*** DATASET SECTION Section Begins ***
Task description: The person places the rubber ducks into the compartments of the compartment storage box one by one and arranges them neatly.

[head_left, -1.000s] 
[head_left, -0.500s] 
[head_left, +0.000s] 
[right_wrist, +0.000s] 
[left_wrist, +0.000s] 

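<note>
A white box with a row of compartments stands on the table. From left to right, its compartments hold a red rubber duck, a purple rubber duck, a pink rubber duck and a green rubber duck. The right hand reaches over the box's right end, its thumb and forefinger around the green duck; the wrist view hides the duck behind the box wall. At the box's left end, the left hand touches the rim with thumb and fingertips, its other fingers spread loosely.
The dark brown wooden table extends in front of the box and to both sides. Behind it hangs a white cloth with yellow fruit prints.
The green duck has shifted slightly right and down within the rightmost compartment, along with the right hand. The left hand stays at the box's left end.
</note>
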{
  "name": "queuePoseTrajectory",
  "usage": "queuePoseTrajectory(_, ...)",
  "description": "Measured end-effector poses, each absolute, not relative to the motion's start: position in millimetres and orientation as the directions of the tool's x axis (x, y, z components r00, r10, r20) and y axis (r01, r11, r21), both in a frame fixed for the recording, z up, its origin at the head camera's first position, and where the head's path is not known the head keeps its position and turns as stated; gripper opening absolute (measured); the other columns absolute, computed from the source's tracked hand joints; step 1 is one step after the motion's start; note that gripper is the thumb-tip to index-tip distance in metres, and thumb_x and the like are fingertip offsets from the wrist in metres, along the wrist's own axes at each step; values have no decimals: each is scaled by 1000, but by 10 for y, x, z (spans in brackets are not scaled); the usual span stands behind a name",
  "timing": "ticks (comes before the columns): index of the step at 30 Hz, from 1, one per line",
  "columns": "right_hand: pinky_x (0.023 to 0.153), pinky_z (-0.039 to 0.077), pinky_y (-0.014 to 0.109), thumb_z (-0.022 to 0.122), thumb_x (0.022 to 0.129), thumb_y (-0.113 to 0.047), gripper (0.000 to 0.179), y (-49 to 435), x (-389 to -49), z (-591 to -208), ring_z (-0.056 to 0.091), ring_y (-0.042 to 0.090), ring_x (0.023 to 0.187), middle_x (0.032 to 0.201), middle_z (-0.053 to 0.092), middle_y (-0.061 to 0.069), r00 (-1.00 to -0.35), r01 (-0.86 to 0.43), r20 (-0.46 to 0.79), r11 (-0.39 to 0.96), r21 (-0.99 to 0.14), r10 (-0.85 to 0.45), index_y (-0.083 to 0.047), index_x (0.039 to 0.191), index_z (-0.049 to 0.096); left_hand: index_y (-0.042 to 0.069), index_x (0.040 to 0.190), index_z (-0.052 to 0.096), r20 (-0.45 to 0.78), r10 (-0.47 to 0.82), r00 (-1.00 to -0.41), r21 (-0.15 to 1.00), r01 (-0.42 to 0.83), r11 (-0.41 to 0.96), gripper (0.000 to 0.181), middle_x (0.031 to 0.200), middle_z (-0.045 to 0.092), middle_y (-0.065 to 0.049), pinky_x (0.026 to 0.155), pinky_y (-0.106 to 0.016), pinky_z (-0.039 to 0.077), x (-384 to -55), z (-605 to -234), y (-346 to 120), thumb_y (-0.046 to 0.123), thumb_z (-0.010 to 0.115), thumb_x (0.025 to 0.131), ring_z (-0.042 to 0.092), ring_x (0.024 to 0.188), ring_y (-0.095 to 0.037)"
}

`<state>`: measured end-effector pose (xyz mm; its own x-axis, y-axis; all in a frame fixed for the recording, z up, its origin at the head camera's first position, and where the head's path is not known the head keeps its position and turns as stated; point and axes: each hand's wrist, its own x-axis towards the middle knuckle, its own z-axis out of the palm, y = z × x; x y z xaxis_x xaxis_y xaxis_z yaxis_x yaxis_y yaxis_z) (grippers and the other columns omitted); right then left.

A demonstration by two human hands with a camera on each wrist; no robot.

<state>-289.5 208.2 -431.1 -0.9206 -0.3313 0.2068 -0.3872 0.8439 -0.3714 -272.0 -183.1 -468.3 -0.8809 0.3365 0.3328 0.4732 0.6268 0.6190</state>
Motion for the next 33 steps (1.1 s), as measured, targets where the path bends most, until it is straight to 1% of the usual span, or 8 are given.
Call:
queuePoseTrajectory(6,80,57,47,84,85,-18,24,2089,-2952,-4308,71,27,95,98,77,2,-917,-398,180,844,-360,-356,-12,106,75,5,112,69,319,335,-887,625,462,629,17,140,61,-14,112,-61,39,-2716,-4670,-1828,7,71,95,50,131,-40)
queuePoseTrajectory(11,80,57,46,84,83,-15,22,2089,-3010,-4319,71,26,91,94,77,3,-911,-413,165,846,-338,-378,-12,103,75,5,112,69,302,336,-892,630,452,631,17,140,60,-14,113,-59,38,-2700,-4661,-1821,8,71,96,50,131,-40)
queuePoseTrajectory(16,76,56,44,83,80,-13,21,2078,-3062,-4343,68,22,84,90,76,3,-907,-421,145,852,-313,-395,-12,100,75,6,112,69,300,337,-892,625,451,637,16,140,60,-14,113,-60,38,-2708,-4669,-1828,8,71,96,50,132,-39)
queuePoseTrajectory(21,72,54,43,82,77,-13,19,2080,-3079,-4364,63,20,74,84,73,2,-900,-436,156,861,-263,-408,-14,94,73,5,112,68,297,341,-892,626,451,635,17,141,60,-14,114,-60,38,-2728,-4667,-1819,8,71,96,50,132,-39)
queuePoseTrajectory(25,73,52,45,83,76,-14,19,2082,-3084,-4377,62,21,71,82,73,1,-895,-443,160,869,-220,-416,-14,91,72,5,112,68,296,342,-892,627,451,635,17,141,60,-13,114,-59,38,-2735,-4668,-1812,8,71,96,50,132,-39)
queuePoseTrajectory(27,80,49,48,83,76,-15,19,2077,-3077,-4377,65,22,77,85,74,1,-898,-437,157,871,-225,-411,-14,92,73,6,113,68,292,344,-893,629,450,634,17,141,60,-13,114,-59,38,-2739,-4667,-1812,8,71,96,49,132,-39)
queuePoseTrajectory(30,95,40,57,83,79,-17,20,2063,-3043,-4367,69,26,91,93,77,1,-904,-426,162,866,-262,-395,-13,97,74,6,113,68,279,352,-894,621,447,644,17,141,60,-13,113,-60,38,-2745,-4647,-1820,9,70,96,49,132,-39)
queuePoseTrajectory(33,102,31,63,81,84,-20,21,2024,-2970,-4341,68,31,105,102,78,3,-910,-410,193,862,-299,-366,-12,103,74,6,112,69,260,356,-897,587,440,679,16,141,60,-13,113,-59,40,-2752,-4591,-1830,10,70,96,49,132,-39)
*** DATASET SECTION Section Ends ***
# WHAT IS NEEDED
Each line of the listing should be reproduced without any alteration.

# SOLUTION FOR THIS PROBLEM
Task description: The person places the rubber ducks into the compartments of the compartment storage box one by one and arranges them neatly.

[head_left, -1.000s] 
[head_left, -0.500s] 
[head_left, +0.000s] 
[right_wrist, +0.000s] 
[left_wrist, +0.000s] 

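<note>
A white box with a row of compartments stands on the table. From left to right, its compartments hold a red rubber duck, a purple rubber duck, a pink rubber duck and a green rubber duck. The right hand reaches over the box's right end, its thumb and forefinger around the green duck; the wrist view hides the duck behind the box wall. At the box's left end, the left hand touches the rim with thumb and fingertips, its other fingers spread loosely.
The dark brown wooden table extends in front of the box and to both sides. Behind it hangs a white cloth with yellow fruit prints.
The green duck has shifted slightly right and down within the rightmost compartment, along with the right hand. The left hand stays at the box's left end.
</note>
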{
  "name": "queuePoseTrajectory",
  "usage": "queuePoseTrajectory(_, ...)",
  "description": "Measured end-effector poses, each absolute, not relative to the motion's start: position in millimetres and orientation as the directions of the tool's x axis (x, y, z components r00, r10, r20) and y axis (r01, r11, r21), both in a frame fixed for the recording, z up, its origin at the head camera's first position, and where the head's path is not known the head keeps its position and turns as stated; gripper opening absolute (measured); the other columns absolute, computed from the source's tracked hand joints; step 1 is one step after the motion's start; note that gripper is the thumb-tip to index-tip distance in metres, and thumb_x and the like are fingertip offsets from the wrist in metres, along the wrist's own axes at each step; values have no decimals: each is scaled by 1000, but by 10 for y, x, z (spans in brackets are not scaled); the usual span stands behind a name",
  "timing": "ticks (comes before the columns): index of the step at 30 Hz, from 1, one per line",
  "columns": "right_hand: pinky_x (0.023 to 0.153), pinky_z (-0.039 to 0.077), pinky_y (-0.014 to 0.109), thumb_z (-0.022 to 0.122), thumb_x (0.022 to 0.129), thumb_y (-0.113 to 0.047), gripper (0.000 to 0.179), y (-49 to 435), x (-389 to -49), z (-591 to -208), ring_z (-0.056 to 0.091), ring_y (-0.042 to 0.090), ring_x (0.023 to 0.187), middle_x (0.032 to 0.201), middle_z (-0.053 to 0.092), middle_y (-0.061 to 0.069), r00 (-1.00 to -0.35), r01 (-0.86 to 0.43), r20 (-0.46 to 0.79), r11 (-0.39 to 0.96), r21 (-0.99 to 0.14), r10 (-0.85 to 0.45), index_y (-0.083 to 0.047), index_x (0.039 to 0.191), index_z (-0.049 to 0.096); left_hand: index_y (-0.042 to 0.069), index_x (0.040 to 0.190), index_z (-0.052 to 0.096), r20 (-0.45 to 0.78), r10 (-0.47 to 0.82), r00 (-1.00 to -0.41), r21 (-0.15 to 1.00), r01 (-0.42 to 0.83), r11 (-0.41 to 0.96), gripper (0.000 to 0.181), middle_x (0.031 to 0.200), middle_z (-0.045 to 0.092), middle_y (-0.065 to 0.049), pinky_x (0.026 to 0.155), pinky_y (-0.106 to 0.016), pinky_z (-0.039 to 0.077), x (-384 to -55), z (-605 to -234), y (-346 to 120), thumb_y (-0.046 to 0.123), thumb_z (-0.010 to 0.115), thumb_x (0.025 to 0.131), ring_z (-0.042 to 0.092), ring_x (0.024 to 0.188), ring_y (-0.095 to 0.037)"
}

`<state>`: measured end-effector pose (xyz mm; its own x-axis, y-axis; all in a frame fixed for the recording, z up, its origin at the head camera's first position, and where the head's path is not known the head keeps its position and turns as stated; point and axes: each hand's wrist, its own x-axis towards the middle knuckle, its own z-axis out of the palm, y = z × x; x y z xaxis_x xaxis_y xaxis_z yaxis_x yaxis_y yaxis_z) (grippers and the other columns omitted); right then left.

A demonstration by two human hands with a camera on each wrist; no robot.

<state>-289.5 208.2 -431.1 -0.9206 -0.3313 0.2068 -0.3872 0.8439 -0.3714 -272.0 -183.1 -468.3 -0.8809 0.3365 0.3328 0.4732 0.6268 0.6190</state>
Motion for the next 33 steps (1.1 s), as measured, targets where the path bends most, until it is straight to 1% of the usual span, or 8 are given.
Call:
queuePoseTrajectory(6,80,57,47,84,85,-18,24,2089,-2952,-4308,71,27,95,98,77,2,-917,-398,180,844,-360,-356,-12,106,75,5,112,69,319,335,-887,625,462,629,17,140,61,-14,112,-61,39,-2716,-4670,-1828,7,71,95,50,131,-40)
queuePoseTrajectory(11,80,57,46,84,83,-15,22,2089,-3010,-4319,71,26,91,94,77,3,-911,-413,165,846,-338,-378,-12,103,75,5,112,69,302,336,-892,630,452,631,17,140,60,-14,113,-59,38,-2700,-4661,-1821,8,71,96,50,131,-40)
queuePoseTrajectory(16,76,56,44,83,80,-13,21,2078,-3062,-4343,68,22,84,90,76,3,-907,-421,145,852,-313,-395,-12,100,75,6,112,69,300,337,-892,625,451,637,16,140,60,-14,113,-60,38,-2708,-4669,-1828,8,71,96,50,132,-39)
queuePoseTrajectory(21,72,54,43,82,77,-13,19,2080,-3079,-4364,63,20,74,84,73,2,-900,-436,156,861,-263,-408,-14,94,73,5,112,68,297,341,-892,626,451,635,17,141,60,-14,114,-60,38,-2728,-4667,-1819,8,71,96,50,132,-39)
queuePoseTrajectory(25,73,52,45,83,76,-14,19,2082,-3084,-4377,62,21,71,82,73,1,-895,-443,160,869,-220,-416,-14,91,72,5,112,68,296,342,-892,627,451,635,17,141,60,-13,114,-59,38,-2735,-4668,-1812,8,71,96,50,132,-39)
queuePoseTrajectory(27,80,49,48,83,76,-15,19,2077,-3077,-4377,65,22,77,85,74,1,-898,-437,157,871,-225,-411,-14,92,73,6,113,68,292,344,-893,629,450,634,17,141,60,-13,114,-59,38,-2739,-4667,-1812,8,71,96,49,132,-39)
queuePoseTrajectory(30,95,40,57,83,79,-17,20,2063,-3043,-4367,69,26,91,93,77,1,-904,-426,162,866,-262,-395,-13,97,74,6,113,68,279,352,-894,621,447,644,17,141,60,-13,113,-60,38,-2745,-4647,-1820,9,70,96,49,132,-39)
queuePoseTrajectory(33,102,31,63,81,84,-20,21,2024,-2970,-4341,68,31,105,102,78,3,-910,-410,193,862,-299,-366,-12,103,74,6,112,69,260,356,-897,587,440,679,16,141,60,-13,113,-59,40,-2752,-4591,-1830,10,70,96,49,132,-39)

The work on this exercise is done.